Assignment: In the data that follows, every line containing the word "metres" should be returned.
Segment Start: Data extract
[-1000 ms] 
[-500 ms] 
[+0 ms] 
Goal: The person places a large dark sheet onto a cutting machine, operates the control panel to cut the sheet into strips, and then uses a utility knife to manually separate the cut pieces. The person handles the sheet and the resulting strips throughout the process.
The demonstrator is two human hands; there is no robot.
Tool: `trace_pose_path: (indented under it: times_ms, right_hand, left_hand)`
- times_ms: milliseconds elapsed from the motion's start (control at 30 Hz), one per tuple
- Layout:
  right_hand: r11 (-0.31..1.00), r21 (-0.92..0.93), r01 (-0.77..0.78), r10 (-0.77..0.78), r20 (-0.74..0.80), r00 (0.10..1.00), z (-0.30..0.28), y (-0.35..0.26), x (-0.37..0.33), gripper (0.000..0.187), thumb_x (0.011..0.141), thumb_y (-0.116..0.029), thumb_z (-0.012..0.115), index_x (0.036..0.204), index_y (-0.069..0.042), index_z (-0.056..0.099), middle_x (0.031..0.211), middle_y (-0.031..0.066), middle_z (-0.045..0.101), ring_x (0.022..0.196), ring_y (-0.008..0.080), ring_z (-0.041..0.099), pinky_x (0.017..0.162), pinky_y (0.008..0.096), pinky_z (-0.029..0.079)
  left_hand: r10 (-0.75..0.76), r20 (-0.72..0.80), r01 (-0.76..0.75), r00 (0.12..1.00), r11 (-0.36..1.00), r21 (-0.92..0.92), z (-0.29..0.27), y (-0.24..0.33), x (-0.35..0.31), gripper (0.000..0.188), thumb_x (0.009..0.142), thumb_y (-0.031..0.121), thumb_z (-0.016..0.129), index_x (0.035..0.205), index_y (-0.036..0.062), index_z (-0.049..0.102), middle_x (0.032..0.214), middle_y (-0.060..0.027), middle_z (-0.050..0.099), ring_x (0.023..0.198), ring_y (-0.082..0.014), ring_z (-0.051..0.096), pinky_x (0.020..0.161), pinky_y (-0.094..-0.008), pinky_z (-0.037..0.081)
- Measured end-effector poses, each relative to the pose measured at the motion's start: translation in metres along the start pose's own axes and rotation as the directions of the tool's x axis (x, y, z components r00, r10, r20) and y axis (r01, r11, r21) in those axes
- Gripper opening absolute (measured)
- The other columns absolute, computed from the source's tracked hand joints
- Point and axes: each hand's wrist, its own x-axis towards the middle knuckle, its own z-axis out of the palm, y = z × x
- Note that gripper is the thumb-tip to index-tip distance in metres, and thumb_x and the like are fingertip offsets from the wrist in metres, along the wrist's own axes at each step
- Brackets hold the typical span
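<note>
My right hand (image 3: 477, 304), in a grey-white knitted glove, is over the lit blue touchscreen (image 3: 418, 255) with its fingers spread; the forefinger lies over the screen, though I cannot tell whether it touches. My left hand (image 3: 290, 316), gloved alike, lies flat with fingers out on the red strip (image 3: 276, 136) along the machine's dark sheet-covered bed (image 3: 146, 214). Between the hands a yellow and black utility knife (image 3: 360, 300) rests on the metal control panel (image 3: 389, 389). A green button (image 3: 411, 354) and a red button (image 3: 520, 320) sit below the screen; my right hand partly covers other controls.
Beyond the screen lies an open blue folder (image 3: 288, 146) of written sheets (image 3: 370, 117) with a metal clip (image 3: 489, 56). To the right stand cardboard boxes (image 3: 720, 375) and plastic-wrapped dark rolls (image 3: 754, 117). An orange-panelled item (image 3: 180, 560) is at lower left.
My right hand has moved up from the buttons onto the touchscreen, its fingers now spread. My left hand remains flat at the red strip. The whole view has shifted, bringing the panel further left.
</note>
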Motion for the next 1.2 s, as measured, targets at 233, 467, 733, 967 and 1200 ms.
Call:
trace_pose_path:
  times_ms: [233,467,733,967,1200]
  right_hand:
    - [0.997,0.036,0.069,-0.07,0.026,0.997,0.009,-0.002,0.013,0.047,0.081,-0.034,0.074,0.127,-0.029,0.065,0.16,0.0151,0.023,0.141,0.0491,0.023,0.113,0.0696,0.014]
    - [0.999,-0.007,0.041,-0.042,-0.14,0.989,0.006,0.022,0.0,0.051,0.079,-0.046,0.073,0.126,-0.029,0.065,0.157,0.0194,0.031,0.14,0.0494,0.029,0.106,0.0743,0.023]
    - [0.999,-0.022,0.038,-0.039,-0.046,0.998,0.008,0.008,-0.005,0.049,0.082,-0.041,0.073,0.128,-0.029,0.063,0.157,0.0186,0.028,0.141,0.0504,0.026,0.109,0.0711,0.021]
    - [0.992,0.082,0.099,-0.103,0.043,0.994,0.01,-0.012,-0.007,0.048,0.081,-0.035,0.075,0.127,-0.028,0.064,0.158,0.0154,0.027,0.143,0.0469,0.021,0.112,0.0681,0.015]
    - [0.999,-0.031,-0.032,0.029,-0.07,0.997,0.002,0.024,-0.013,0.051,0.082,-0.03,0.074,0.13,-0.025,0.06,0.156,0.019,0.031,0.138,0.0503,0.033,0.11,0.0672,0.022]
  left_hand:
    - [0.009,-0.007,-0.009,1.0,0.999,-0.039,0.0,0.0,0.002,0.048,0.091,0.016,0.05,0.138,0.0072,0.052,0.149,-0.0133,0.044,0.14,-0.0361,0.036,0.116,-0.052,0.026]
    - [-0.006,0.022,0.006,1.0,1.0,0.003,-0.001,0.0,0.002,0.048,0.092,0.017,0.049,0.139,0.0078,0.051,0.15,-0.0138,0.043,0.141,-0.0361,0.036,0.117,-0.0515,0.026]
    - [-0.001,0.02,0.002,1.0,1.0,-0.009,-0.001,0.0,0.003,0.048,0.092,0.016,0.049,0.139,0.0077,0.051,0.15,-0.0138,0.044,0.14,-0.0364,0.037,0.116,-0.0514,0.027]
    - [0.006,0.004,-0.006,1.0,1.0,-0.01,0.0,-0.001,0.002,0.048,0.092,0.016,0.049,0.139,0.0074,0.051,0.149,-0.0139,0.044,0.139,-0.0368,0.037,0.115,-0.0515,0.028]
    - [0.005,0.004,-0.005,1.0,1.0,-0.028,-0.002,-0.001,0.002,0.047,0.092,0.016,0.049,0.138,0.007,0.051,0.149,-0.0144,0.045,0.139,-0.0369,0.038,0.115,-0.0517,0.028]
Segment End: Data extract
Written reply:
- Measured end-effector poses, each relative to the pose measured at the motion's start: translation in metres along the start pose's own axes and rotation as the directions of the tool's x axis (x, y, z components r00, r10, r20) and y axis (r01, r11, r21) in those axes
- Note that gripper is the thumb-tip to index-tip distance in metres, and thumb_x and the like are fingertip offsets from the wrist in metres, along the wrist's own axes at each step

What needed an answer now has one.